Of all the entries below, retype only the lines from the one with "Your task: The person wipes" through the one with "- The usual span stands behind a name", exactly as they appear.
-- Information shown follows --
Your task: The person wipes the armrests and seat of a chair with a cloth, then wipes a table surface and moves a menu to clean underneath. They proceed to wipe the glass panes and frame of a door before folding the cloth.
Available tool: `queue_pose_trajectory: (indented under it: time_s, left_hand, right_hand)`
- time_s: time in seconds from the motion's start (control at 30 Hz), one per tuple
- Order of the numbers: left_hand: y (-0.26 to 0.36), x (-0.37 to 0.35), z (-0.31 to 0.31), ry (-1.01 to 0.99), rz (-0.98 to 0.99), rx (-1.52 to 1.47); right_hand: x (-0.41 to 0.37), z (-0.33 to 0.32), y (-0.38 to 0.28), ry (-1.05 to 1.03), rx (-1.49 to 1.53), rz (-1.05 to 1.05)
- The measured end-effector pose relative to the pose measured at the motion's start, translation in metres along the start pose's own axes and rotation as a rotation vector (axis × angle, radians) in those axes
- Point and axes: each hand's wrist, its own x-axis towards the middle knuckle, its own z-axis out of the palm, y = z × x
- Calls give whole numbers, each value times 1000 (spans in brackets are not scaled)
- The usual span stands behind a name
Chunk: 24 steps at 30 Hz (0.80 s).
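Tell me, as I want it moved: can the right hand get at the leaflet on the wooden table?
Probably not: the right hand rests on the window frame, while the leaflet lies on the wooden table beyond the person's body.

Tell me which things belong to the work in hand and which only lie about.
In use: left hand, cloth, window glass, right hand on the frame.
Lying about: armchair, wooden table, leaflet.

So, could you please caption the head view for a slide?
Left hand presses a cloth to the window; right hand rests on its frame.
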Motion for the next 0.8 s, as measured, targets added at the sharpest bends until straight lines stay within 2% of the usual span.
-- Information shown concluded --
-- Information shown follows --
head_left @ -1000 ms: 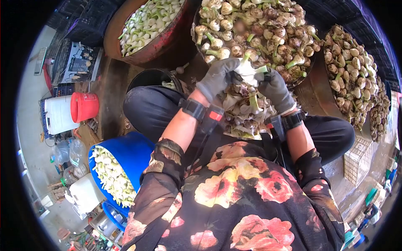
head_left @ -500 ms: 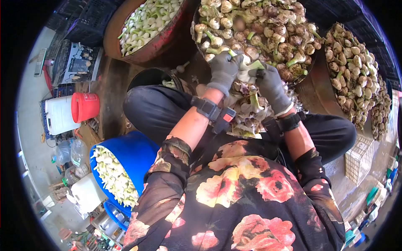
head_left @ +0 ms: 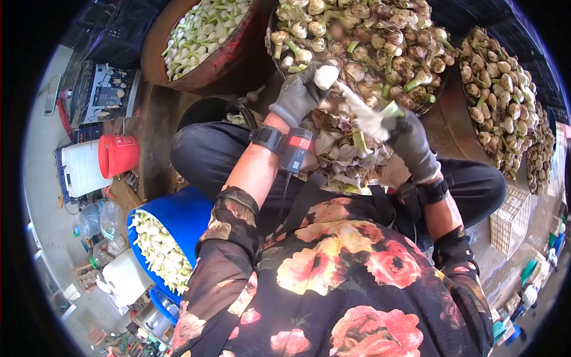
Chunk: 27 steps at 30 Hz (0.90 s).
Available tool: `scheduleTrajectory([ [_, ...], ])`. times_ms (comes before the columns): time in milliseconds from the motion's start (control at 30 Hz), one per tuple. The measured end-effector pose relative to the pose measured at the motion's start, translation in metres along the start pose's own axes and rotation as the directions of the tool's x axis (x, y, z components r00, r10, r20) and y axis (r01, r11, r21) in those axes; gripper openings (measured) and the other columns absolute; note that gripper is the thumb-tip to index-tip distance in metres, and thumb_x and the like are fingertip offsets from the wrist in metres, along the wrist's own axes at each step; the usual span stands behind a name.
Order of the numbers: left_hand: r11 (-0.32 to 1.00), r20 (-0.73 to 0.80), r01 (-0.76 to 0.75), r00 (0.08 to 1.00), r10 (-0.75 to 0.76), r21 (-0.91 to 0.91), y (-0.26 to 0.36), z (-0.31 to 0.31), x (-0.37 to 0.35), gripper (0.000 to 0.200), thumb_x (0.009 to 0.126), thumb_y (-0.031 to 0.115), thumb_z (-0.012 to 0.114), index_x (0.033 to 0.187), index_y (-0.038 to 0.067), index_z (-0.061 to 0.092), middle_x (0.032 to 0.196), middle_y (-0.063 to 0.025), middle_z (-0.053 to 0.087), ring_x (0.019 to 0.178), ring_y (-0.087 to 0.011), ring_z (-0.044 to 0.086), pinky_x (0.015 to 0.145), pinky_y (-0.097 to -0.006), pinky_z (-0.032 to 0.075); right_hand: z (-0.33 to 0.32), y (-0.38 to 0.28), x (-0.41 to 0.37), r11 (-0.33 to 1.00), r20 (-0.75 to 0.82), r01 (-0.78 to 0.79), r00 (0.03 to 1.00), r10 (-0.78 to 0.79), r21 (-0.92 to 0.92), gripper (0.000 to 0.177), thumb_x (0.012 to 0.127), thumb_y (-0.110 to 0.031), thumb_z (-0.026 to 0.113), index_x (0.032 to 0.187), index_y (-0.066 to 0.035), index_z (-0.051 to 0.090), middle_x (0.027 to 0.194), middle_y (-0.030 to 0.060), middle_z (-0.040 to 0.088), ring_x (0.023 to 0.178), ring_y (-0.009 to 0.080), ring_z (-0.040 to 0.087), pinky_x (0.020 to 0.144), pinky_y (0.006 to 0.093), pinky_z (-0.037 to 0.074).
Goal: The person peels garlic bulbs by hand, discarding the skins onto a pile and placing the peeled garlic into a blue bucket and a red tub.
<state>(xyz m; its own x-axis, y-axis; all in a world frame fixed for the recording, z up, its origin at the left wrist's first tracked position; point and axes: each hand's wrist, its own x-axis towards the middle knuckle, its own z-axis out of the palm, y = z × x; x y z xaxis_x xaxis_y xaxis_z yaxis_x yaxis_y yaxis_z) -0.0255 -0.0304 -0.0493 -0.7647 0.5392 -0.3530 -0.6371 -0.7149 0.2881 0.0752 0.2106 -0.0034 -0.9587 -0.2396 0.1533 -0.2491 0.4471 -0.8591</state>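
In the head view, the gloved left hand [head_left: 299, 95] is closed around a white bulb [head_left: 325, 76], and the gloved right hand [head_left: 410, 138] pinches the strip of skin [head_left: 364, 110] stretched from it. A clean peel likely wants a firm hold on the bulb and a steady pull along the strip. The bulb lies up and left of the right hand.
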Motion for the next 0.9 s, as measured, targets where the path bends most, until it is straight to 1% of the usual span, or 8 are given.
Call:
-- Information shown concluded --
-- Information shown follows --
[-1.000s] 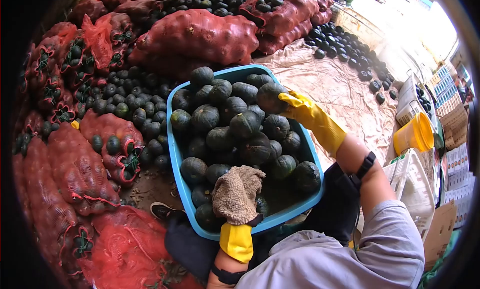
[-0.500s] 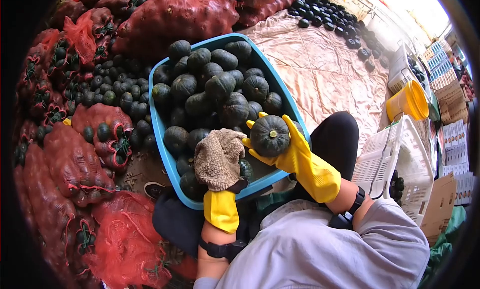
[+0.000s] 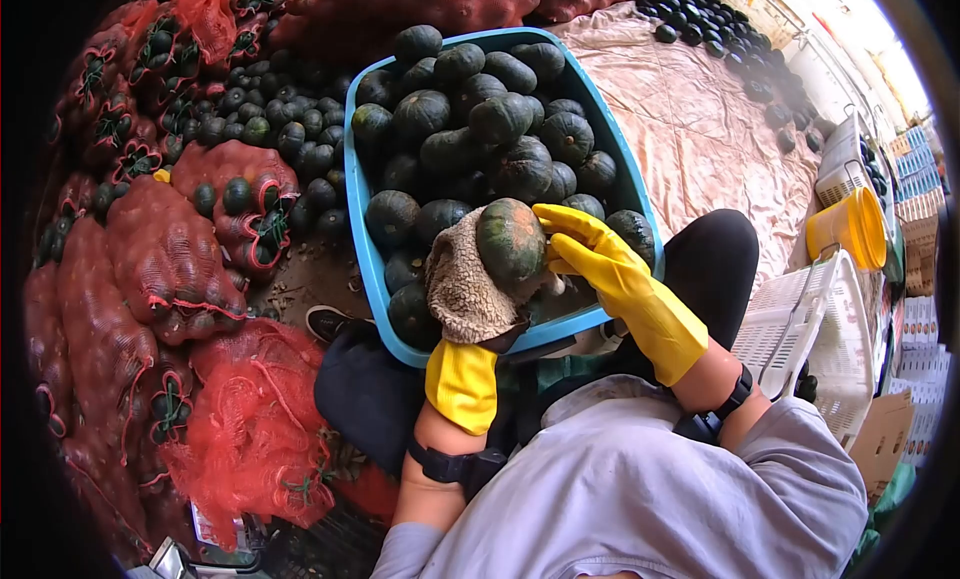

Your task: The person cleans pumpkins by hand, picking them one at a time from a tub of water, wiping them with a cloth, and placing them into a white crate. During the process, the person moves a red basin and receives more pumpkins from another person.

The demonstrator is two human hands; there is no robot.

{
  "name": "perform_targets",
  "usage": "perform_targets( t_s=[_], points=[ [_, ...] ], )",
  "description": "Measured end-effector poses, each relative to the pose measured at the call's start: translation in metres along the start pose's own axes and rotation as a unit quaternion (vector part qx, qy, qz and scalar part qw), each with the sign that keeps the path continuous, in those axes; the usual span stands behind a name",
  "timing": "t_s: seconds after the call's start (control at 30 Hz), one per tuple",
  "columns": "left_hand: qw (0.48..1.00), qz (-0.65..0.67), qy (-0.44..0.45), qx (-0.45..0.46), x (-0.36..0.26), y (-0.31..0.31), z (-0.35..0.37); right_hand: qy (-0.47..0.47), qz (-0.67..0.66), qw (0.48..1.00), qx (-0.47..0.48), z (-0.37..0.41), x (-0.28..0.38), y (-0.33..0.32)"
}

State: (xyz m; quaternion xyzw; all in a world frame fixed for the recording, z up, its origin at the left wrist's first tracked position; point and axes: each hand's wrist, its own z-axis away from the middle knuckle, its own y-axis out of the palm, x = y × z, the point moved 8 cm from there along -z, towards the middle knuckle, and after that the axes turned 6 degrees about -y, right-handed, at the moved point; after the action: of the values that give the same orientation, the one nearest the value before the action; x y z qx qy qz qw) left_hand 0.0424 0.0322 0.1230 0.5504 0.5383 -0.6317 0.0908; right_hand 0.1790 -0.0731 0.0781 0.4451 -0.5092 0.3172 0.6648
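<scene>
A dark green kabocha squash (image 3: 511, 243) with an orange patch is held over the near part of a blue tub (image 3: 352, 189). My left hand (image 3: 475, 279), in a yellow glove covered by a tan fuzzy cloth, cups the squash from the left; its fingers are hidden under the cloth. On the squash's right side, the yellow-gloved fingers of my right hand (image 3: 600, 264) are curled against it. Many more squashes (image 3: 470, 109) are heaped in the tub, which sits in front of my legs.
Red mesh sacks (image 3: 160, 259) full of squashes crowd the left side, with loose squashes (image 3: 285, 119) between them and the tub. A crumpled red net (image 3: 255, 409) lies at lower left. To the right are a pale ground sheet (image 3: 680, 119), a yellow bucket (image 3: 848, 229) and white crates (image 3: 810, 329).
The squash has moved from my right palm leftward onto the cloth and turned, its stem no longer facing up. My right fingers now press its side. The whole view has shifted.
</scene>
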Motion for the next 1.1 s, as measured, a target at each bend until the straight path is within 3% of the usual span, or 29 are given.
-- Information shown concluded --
§ **Response**
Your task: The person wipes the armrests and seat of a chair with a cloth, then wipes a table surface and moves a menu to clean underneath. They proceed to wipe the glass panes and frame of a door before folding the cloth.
Available tool: `queue_pose_trajectory: (indented under it: time_s, left_hand, right_hand)`
- time_s: time in seconds from the motion's start (control at 30 Hz), one per tuple
- Order of the numbers: left_hand: y (-0.26 to 0.36), x (-0.37 to 0.35), z (-0.31 to 0.31), ry (-1.01 to 0.99), rz (-0.98 to 0.99), rx (-1.52 to 1.47); right_hand: x (-0.41 to 0.37), z (-0.33 to 0.32), y (-0.38 to 0.28), ry (-1.05 to 1.03), rx (-1.49 to 1.53), rz (-1.05 to 1.05)
- The measured end-effector pose relative to the pose measured at the motion's start, translation in metres along the start pose's own axes and rotation as a rotation vector (axis × angle, radians) in those axes
- Point and axes: each hand's wrist, its own x-axis towards the middle knuckle, its own z-axis out of the palm, y = z × x
- Calls give whole numbers, each value times 1000 (spans in brackets are not scaled)
- The usual span stands behind a name

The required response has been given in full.